» **Exercise requirements**: State, as a bare number, how many lines below contain "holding".

» **Material shown**:

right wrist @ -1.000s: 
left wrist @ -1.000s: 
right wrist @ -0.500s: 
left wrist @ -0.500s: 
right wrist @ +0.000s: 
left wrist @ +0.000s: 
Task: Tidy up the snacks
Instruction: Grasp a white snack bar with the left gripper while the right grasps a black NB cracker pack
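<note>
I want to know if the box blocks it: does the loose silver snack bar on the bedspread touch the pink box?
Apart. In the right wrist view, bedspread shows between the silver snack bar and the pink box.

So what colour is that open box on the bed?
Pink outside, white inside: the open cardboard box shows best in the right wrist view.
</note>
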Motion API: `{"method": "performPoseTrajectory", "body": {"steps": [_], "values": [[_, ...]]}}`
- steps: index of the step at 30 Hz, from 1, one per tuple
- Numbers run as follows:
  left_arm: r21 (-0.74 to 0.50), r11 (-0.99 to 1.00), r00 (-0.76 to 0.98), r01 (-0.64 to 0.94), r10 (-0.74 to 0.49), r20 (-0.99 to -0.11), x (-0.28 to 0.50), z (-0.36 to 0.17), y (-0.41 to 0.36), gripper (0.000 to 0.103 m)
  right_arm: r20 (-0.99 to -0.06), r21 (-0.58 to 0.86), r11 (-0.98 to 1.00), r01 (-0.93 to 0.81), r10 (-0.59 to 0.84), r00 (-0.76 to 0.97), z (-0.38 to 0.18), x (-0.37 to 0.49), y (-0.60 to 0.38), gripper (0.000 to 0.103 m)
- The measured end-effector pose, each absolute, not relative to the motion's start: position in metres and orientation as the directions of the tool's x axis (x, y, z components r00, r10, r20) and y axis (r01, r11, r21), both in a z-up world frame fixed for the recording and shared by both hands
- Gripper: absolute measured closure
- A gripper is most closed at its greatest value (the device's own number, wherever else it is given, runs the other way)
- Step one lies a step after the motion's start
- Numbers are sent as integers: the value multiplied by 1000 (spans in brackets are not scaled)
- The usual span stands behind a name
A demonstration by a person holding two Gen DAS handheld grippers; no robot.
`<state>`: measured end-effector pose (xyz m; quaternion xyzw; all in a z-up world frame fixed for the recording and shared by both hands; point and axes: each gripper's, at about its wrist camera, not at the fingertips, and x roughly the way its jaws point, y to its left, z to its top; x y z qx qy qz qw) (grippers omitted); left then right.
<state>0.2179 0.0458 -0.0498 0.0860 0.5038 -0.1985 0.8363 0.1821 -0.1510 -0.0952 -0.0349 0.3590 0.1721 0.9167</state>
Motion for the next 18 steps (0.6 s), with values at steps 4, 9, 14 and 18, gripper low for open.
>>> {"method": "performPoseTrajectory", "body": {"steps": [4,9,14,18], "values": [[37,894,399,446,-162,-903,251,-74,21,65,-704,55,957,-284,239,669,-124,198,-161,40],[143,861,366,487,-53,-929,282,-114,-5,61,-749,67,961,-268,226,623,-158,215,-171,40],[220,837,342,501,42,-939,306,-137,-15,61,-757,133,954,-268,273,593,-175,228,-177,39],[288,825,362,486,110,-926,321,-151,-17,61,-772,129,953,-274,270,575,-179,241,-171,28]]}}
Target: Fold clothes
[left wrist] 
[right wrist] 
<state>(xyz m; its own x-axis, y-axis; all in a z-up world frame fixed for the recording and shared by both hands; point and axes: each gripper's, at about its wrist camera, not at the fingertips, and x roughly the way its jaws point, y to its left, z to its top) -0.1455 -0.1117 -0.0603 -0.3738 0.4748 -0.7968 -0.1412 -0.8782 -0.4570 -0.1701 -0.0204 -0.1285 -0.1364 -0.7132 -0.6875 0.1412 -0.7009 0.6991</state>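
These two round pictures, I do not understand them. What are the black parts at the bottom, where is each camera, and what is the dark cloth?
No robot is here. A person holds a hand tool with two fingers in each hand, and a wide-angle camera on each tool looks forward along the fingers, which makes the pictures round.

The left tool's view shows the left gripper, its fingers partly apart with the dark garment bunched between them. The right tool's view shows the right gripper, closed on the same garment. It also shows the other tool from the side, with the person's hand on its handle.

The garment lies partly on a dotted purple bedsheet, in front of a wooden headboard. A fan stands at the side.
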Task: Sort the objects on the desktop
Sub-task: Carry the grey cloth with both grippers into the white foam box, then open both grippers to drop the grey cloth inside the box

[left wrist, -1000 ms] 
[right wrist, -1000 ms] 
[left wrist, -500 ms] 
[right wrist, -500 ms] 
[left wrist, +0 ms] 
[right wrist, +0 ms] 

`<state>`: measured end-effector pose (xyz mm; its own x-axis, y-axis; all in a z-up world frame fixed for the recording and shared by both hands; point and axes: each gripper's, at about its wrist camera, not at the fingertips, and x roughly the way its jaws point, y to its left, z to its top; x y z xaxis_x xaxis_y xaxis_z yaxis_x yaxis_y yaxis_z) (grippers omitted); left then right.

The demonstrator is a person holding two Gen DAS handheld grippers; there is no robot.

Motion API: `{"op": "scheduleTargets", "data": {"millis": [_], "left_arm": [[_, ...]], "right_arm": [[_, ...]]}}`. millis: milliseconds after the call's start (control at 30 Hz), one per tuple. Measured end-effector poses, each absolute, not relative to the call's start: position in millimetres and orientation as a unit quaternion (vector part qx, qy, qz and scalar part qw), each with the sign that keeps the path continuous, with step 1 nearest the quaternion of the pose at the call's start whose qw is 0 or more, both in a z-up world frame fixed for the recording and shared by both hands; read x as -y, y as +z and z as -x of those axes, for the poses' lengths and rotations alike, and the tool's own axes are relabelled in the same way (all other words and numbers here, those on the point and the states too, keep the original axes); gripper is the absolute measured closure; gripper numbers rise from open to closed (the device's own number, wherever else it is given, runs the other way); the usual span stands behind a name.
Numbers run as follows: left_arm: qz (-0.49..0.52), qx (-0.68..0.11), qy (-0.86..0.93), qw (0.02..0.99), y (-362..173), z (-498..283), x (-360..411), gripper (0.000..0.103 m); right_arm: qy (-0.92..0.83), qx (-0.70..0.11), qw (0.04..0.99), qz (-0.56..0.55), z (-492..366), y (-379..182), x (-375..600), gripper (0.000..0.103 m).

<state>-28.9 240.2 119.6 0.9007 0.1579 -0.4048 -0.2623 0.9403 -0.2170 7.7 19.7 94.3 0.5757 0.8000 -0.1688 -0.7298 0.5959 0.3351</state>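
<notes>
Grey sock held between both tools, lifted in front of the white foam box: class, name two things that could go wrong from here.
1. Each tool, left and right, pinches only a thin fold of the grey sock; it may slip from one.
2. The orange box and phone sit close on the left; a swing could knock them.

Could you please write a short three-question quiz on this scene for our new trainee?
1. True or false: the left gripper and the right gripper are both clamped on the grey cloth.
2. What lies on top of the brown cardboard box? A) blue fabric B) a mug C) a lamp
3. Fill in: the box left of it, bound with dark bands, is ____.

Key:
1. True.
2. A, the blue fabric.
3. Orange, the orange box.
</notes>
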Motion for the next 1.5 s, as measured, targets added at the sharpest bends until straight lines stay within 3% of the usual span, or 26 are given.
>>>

» **Solution to this problem**: 2